Rao-Blackwell: Let $W = W(x)$ be an unbiased estimator of $\tau(\theta)$, and let $T$ be a sufficient statistic for $\theta$. Define $\phi(T) = E(W|T)$. Then $E(\phi(T)) = T(\theta)$ and $Var(\phi(T)) \le Var(W)$ for all $\theta$.
Theorem: UMVUE’s are unique
Theorem: Let $T$ be a complete sufficient statistic for $\theta$, and let $\phi(T)$ be any estimator of $\theta$ based on $T$. Then $\phi(T)$ is the unique best unbiased estimator of its expected value.
Theorem (for checking an estimator is not UMVUE): If $E_{x|\theta}(W)=\tau(\theta)$ $W$ is the best unbiased estimator for $\tau(\theta)$ iff $W$ is uncorrelated with all unbaised estimators of 0. (i.e. $Corr(W,W^*)=0$, where $E[W^*]=0$.)

EM (Expectation-Maximization) Algorithm

Let $Y$ = “incomplete” data (observed)
Let $X$ = “augmented” data (unobserved)
Let $(X,Y)$ = “complete” data
Then $p(x,y | \lambda)$ is supposedly the likelihood
And $p(x | y,\lambda) = \frac{p(x,y | \lambda)}{p(y | \lambda)}$
- Startwith some $\lambda^0$, and sequentially compute: $\lambda^{(i)} = \underset{\lambda}{argmax} E[\log P(x,y | \lambda) | \lambda^{(i-1)}, y]$

Hypothesis testing

Likelihood Ratio statistic: $\lambda(x) = \frac{\underset{\theta\in H_0}{sup} L(\theta;x,y)}{\underset{\theta\in H_0 \cup H_a}{sup} L(\theta;x,y)}$ reject when $\lambda \lt c$ where $c$ is small
Power Function: The power function of a hypothesis test with rejection region $R$ is the function of the parameter $\theta$ defined by $\beta(\theta) = P_\theta(X\in R)$. When $\theta = \theta_0$, $\beta(\theta) = \alpha$. Yes, confusing nomenclature.

	Reject Null	Accept Null
Null is True	Type I error	ok
Null is False	ok	Type II error

Type I error $=\beta(\theta_0) = \alpha$ Type II error, could be infemum of power, or $1-\beta(\theta_1) = 1-\gamma$

Most Powerful Test: Let $G$ be a class of tests for testing $H_0:\theta\in\Theta_0$ vs $H_a:\theta\in\Theta_0^C$. A test in class $G$ with power function $\beta(\theta)$ is a uniformly most powerful (UMP) class $G$ test if $\beta \ge \beta’(\theta)$ for every $\theta\in\theta^C$ and every $\beta’(\theta)$ that is a power function of a test in class $G$.
Neyman-Pearson lemma (simple-simple): Consider testing $H_0: \theta=\theta_0$ vs $H_1: \theta=\theta_1$ where the pdf or pmf is $f(x | \theta_i)$, $i=0,1$, using a test with rejection region

\[\begin{array}{lcl} X \in R &\text{if}& f(x|\theta_1) \gt kf(x|\theta_0) \\ X \in R^C &\text{if}& f(x|\theta_1) \le kf(x|\theta_0) \\ \end{array}\]

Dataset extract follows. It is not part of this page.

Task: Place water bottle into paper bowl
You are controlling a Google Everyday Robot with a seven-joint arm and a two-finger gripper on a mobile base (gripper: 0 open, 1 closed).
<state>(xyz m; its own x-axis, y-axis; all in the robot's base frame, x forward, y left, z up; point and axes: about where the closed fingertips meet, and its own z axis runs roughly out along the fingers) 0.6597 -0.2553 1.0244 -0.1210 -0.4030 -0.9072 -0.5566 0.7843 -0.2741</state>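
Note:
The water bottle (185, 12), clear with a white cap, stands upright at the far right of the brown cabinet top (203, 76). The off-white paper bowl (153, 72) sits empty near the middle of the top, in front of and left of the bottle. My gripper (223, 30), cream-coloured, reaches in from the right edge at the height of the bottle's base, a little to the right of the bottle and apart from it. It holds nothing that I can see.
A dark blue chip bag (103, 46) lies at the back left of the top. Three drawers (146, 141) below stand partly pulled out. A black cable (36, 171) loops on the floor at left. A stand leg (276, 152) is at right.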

for some ($k\ge0$) such that $\alpha = \beta(\theta_0)$. Then

Sufficiency: Any test that satisfies this is a UMP level $\alpha$ test.
Necessity: If there is a test satisfying these conditions with $k\gt 0$, then every UMP level $\alpha$ test is a size $\alpha$ and every UMP level $\alpha$ test satisfies the structure of the rejection region except perhaps on a set $A$ satisfying $P_{\theta_0}(X\in A) = P_{\theta_1}(X\in A) = 0$.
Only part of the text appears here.